Les muta­tions en cours dans le sec­teur ali­men­taire sont comme on le voit très pro­fondes. Elles revêtent aus­si un carac­tère sys­té­mique : le main­tien d’une indus­trie agro­alimentaire per­for­mante néces­si­te­ra des évo­lu­tions impor­tantes non seule­ment au sein des entre­prises prises indi­vi­duel­le­ment, mais aus­si dans les rela­tions entre entre­prises, voire dans l’ensemble de la socié­té. Nous avons déjà évo­qué le lien entre l’industrie agro­alimentaire et son amont agri­cole. Le main­tien d’un sec­teur alimen­taire effi­cient néces­si­te­ra à la fois de ren­for­cer les liens avec l’agriculture et d’assurer une diver­si­fi­ca­tion des appro­vi­sion­ne­ments pour se pré­mu­nir contre les risques cli­ma­tiques et géo­po­li­tiques. Ce ren­for­ce­ment des liens avec l’amont prend notam­ment la forme d’une contractua­lisation de long terme, qui per­met aux agri­cul­teurs de se pro­je­ter dans les inves­tis­se­ments nécessaires.

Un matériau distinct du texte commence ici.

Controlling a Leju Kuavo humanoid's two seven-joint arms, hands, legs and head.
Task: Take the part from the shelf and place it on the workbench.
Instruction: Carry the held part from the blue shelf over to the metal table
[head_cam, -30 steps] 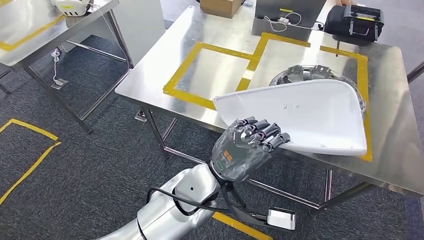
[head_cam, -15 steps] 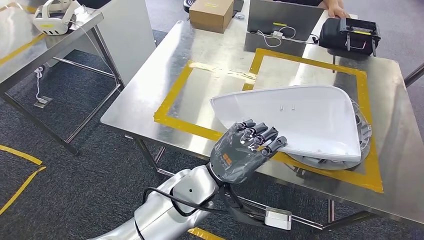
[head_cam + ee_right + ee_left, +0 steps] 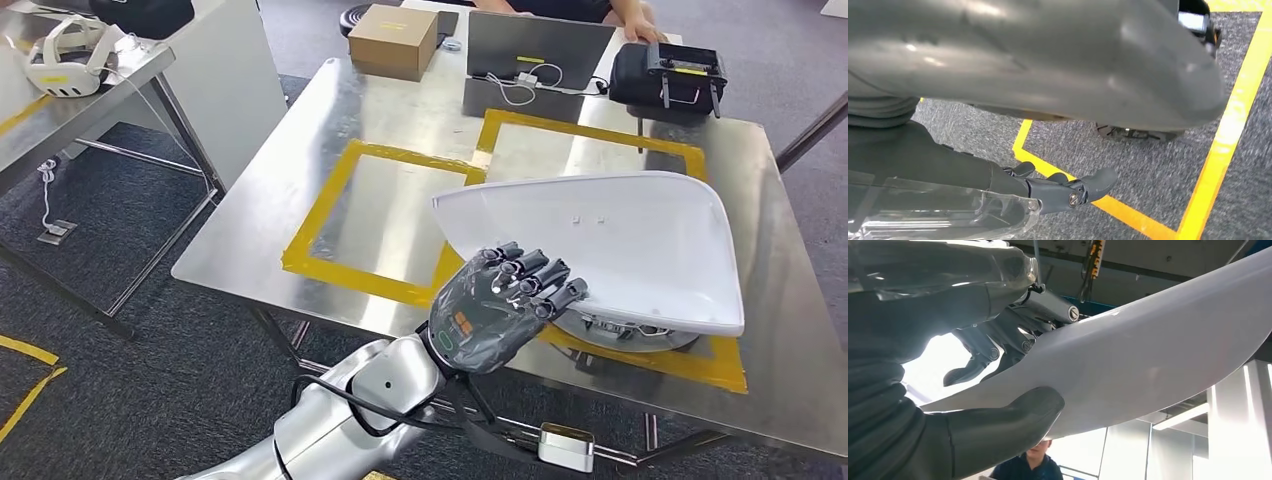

L’aspiration à davan­tage de pro­duits locaux ren­force l’intérêt de déve­lop­per les liens entre agri­cul­ture et entre­prises agroa­li­men­taires. Mais cela implique des chan­ge­ments dans l’ensemble de la chaîne de pro­duc­tion, notam­ment l’organisation logis­tique, point cru­cial de com­pé­ti­ti­vi­té tant pour l’exportation que pour le déve­lop­pe­ment de cir­cuits courts. Cette plus grande inté­gra­tion du sec­teur néces­site un décloi­son­ne­ment des filières agri­coles. Construites après-guerre dans un contexte de recherche de gains de pro­duc­ti­vi­té rapide, les inter­pro­fes­sions agri­coles doivent davan­tage col­la­bo­rer pour ren­for­cer les syner­gies entre cultures (au sein des rota­tions) et entre culture et élevage.

Valoriser la biomasse

Main­te­nir la per­for­mance du sec­teur ali­men­taire impo­se­ra de mobi­li­ser effi­ca­ce­ment toutes les sources de bio­masse, dans une approche de bioé­co­no­mie. De nom­breux copro­duits (ou écarts de pro­duc­tion) du sec­teur ali­men­taire ne sont actuel­le­ment pas ou peu valo­ri­sés. Or la bio­masse recèle quan­ti­té de pos­si­bi­li­tés d’application non ali­men­taire, au-delà de l’utilisation clas­sique pour l’alimentation ani­male ou la pro­duc­tion d’énergie. Que l’on pense par exemple aux copro­duits ani­maux, avec une diver­si­té fan­tas­tique de tis­sus aux pro­prié­tés variées que l’on exploite à ce jour à peine, en dehors des valo­ri­sa­tions clas­siques par exemple en ali­men­ta­tion ani­male. Même l’industrie de l’électronique com­mence à s’intéresser aux pro­duits issus de la bio­masse, avec des pers­pec­tives pro­met­teuses (bien qu’encore loin­taines) pour dimi­nuer les besoins en élé­ments rares.

Le rôle des institutions

Le chan­ge­ment sys­té­mique concerne aus­si la socié­té dans son ensemble, à savoir pro­mou­voir une évo­lu­tion des valeurs sociales favo­rable à cette vision d’une éco­no­mie cen­trée sur le vivant. Cela passe par l’éduca­tion mais aus­si par l’évolution des ins­ti­tu­tions, c’est-à-dire des règles du jeu de l’économie. Ce sont les ins­ti­tu­tions qui déter­minent ce qu’il est pos­sible de pro­duire et com­ment répondre aux crises, et donc in fine la pros­pé­ri­té et la dura­bi­li­té des socié­tés. Il va être néces­saire d’explorer beau­coup de modèles et de pro­duc­tions nou­velles, dont seule­ment cer­tains se main­tien­dront dans la durée.